GN Saibaba, a wheelchair- bound English professor from Delhi University with 90 percent disability, has been lodged in the Nagpur Central Jail in Maharashtra since 10 May. The Maharashtra Police had arrested him a day earlier in New Delhi under various sections of the Unlawful Activities (Prevention) Act (UAPA). To the police, Saibaba, 47, is the “urban face of the Maoist movement”.

Saibaba’s arrest has been criticised by human rights activists, who see in it portents of what awaits those who oppose the government’s anti-Maoist offensive.

The arrest comes almost eight months after a police team from Gadchiroli district of eastern Maharashtra raided Saibaba’s residence in Delhi University’s North Campus and seized hard drives, reading material and even his daughter’s cell phone. The raid had followed the arrests of rights activist Prashant Rahi and JNU student Hem Mishra last September from the Chhattisgarh capital Raipur and Balharshah railway station in Maharashtra’s Chandrapur district, respectively.

The chargesheet against Rahi and Mishra was filed on 17 February. Saibaba was named as a co-accused in the case with a note: “yet to be arrested”. Questions are being raised over why the police waited until May, when the General Election was underway, before arresting him. Besides Rahi, Mishra and Saibaba, the chargesheet names three others from Maharashtra — Pandu Narote, Mahesh Tirki and Vijay Tirka.

On being contacted, Gadchiroli Superintendent of Police Suvez Haque asked TEHELKA to speak with Inspector General (Nagpur range) Ravindra Kadam. Kadam, however, was unavailable for comment.

Recalling the day of Saibaba’s arrest, his wife Vasantha says he had called her at 1 pm and said he would come home for lunch. “He didn’t turn up and by 2.30 pm, his phone was switched off,” says Vasantha. “Later, I got a call from an official claiming to be from the Maharashtra Police, who told me that my husband had been arrested.”

Then she went to the Maurice Nagar Police Station, where she learnt that the Maharashtra Police had been waiting with a non-bailable warrant since 9.30 am. “They picked him up a few hours later while he was on his way home. Clearly, they didn’t want him to get in touch with his lawyers,” she alleges.
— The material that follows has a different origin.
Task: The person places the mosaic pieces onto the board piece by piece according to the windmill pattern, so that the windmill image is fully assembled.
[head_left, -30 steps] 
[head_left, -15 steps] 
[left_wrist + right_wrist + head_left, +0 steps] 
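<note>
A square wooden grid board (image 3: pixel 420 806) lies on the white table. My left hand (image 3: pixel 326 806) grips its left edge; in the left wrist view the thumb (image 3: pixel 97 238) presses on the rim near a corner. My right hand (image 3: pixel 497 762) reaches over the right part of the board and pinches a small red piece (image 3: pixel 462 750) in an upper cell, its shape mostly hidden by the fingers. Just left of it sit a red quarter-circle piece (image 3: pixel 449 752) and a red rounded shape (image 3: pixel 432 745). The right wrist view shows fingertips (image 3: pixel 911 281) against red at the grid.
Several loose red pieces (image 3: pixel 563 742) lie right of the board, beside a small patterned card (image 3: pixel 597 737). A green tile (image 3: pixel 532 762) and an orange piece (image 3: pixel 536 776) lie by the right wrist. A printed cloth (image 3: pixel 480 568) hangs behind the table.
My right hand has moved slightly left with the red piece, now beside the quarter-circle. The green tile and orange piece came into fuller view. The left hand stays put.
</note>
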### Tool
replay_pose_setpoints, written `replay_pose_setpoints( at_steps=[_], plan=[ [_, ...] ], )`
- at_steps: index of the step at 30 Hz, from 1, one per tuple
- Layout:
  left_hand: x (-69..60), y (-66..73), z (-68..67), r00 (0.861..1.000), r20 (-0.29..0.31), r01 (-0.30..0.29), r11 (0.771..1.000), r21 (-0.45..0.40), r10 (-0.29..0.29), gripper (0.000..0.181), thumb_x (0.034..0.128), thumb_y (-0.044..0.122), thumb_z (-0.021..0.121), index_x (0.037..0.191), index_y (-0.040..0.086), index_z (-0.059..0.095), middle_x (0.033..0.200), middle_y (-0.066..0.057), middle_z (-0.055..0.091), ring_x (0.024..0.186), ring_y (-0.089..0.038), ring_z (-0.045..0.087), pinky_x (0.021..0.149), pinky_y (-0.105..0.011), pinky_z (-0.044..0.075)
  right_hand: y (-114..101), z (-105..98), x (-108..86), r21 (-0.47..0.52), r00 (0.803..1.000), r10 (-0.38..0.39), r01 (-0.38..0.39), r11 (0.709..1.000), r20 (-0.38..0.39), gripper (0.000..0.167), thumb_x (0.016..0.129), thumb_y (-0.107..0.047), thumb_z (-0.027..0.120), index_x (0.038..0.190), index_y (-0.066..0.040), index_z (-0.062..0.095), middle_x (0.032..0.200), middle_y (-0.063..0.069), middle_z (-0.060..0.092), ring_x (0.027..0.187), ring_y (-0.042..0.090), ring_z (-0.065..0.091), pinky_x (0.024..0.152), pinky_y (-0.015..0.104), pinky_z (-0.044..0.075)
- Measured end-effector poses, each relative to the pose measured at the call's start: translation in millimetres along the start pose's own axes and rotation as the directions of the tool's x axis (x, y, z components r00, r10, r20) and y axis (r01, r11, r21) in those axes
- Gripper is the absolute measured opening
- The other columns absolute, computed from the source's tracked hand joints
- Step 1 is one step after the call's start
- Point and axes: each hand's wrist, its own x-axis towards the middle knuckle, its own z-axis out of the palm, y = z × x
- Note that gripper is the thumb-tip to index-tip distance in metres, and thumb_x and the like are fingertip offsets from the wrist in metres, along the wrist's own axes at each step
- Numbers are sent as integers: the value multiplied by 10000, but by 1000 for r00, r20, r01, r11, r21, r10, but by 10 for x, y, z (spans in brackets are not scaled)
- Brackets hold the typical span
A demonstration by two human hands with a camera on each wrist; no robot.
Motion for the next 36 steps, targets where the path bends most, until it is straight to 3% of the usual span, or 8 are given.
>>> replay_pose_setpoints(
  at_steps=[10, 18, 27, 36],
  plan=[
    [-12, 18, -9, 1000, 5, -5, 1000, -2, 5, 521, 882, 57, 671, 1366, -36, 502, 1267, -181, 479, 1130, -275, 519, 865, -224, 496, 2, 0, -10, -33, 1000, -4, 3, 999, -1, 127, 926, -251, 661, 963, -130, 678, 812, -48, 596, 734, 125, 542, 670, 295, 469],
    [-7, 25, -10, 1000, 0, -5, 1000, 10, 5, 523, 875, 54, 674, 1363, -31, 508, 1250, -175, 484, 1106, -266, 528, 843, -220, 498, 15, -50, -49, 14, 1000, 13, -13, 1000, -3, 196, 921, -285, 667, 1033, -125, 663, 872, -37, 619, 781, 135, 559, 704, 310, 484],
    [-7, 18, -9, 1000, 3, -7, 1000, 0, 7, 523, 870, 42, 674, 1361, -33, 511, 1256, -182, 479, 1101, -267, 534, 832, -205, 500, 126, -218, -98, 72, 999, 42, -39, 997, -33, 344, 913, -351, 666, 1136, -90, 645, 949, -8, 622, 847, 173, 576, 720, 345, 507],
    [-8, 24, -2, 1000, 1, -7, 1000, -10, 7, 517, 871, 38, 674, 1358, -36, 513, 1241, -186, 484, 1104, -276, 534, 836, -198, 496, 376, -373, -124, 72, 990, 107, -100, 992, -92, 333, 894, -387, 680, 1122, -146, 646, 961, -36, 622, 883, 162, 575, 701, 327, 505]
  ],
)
Saibaba had been actively campaigning against the government’s anti-Maoist offensive, better known as ‘Operation Green Hunt’. Several New Delhi-based human rights activists have alleged that his arrest is an attempt to “stifle the voices that speak for civil liberties”.
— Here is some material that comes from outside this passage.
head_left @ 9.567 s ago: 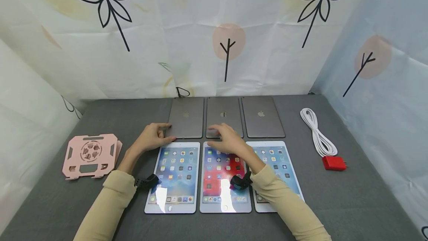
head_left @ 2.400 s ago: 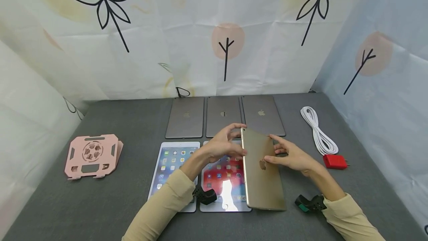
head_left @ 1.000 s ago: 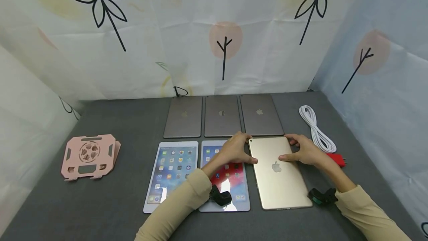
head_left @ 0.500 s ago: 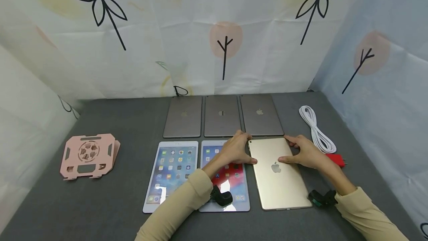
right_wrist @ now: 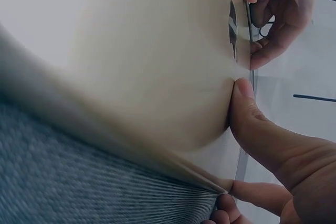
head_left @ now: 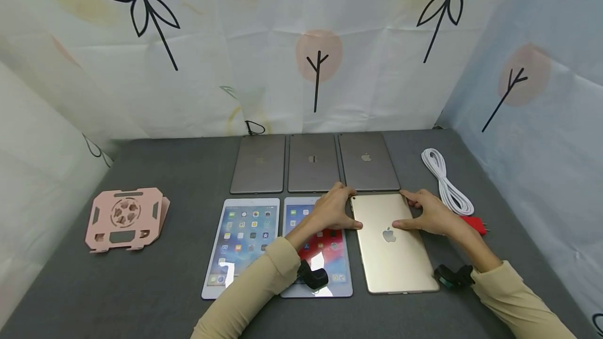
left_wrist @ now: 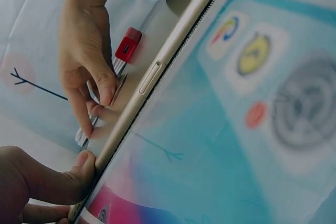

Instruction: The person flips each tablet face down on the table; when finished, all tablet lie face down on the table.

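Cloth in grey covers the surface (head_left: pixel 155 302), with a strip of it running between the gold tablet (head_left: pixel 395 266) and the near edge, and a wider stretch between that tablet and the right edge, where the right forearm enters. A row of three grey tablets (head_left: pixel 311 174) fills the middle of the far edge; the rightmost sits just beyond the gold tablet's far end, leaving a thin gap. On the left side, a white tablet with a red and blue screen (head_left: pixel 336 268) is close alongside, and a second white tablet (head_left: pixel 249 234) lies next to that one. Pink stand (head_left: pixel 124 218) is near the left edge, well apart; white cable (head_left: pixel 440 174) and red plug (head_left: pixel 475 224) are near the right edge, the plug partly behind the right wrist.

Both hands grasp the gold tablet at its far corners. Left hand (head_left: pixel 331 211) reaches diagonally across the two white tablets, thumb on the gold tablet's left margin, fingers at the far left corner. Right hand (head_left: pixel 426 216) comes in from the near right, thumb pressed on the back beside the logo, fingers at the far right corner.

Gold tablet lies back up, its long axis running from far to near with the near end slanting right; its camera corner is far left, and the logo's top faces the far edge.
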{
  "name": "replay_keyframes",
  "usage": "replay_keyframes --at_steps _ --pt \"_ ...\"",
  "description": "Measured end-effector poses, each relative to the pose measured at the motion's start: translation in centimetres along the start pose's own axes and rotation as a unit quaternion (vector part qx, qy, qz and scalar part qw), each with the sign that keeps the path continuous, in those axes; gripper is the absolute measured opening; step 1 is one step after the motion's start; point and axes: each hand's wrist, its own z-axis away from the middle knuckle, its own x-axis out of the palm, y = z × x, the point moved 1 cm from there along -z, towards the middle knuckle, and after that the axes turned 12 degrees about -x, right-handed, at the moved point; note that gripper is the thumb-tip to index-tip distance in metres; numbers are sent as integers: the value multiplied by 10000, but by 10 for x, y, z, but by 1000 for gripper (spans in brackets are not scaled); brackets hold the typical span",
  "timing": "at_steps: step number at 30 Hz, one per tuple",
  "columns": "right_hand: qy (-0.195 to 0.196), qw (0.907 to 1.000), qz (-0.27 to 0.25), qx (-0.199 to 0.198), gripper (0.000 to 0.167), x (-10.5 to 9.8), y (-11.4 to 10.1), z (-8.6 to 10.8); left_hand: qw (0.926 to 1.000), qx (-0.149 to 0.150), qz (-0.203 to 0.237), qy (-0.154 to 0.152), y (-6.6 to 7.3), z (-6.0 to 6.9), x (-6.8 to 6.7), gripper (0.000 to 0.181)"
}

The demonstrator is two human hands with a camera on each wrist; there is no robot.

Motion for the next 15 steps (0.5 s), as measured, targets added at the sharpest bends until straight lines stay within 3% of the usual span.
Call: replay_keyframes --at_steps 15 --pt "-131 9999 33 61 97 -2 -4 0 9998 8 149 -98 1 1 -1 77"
“The UAPA enables you to ban an organisation and then criminalise anybody who stands up for a cause by claiming, for instance, that the person possesses literature linked to the banned organisation,” says Gautam Navlakha, a prominent human rights activist in New Delhi. “Anybody who speaks out against landgrab by corporates for mining could be on the list of those the State wants to silence through the UAPA.”

Speaking to TEHELKA last September, Saibaba had expressed apprehension over the police’s intentions. “They want to silence me as the home ministry has received thousands of protest letters against Operation Green Hunt, thanks to our efforts in the international arena,” he had said. “Even as Rural Development Minister Jairam Ramesh consults me on village development, his government sends the police, who lock me up in my own house for four hours.”
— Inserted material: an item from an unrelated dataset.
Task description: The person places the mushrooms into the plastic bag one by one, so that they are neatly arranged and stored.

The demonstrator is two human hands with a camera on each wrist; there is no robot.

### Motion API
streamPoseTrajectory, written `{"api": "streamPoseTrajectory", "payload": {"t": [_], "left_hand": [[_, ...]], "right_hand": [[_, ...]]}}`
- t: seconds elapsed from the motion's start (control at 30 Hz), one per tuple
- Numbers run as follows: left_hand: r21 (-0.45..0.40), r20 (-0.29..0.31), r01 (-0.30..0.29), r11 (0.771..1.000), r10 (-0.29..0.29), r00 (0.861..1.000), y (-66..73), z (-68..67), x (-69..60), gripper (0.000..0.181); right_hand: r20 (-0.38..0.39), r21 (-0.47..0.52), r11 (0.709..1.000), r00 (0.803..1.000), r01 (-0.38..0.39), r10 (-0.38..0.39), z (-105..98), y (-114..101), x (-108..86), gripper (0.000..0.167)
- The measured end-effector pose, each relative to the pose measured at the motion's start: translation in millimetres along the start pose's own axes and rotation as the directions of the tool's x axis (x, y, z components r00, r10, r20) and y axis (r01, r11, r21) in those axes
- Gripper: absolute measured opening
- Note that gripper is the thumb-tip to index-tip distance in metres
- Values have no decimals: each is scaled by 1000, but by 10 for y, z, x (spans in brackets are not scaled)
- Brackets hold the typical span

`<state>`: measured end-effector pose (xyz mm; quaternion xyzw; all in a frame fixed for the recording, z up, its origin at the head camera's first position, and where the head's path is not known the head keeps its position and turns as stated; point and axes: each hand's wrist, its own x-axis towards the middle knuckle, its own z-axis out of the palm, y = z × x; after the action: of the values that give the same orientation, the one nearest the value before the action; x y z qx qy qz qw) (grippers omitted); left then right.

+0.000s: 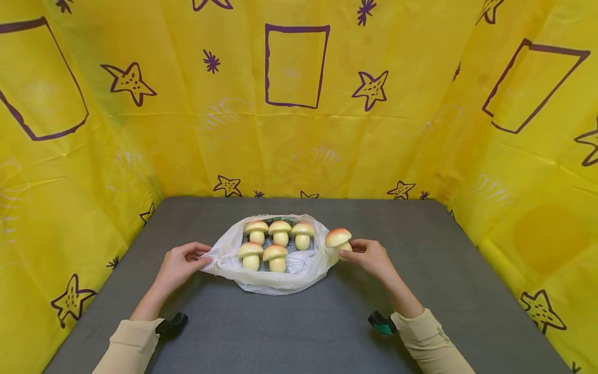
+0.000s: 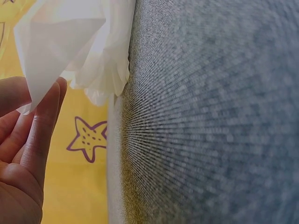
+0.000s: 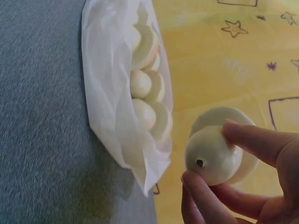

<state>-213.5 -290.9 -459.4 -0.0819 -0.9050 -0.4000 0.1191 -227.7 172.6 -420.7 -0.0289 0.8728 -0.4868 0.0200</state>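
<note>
A white plastic bag lies spread at the middle of the table, its mouth wide. Several toy mushrooms with cream stems and orange-tinged caps rest inside it in two rows. My left hand pinches the bag's left corner between thumb and fingers; in the left wrist view the white film hangs from the fingertips. Just beyond the bag's right edge, my right hand holds another mushroom by its stem, cap upward. A small dark hole shows in that stem's underside in the right wrist view.
Dark grey cloth covers the table. Yellow curtains with purple star and frame drawings enclose the back and both sides. Some dark green stuff shows behind the mushrooms at the bag's far edge. Each wrist bears a black strapped device.
</note>
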Motion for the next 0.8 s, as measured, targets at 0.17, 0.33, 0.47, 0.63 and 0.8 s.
{"api": "streamPoseTrajectory", "payload": {"t": [0.17, 0.33, 0.47, 0.63, 0.8], "left_hand": [[-12, 0, -10, 1000, 10, 1000, -3, -18, -5, 24], [-18, -1, -4, 1000, 4, 1000, 6, -34, 0, 23], [-13, 0, -1, 1000, 1, 1000, 18, -37, 1, 23], [-17, 10, 5, 1000, -5, 1000, 24, -38, 4, 23], [-22, 11, 9, 1000, -8, 1000, 29, -45, 3, 23]], "right_hand": [[0, 22, 1000, 1000, -3, 3, 40, -67, 0, 38], [11, 55, 998, 1000, -18, 18, 96, -101, 11, 39], [25, 75, 997, 1000, -17, 15, 141, -125, 21, 38], [37, 71, 997, 999, -14, 11, 192, -171, 22, 37], [43, 70, 997, 999, -23, 20, 239, -209, 26, 36]]}}
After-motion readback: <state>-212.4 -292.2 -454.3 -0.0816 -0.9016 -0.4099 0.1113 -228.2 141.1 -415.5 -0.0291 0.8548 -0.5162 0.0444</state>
The Maharashtra Police had first written to Saibaba, asking him to come to Maharashtra for interrogation. But he had refused to do so, citing his disability. His friends say the arrest was expected.

On 15 May, Saibaba was suspended from his teaching job by the Delhi University authorities.

Saibaba, who had lost his legs to polio as a child and has a cardiac problem, has threatened to sit on a hunger strike if the jail authorities don’t provide for his special medical needs. He has also alleged that he is being kept in solitary confinement in a cell where he is unable to use the Indian-style toilet because of his disability.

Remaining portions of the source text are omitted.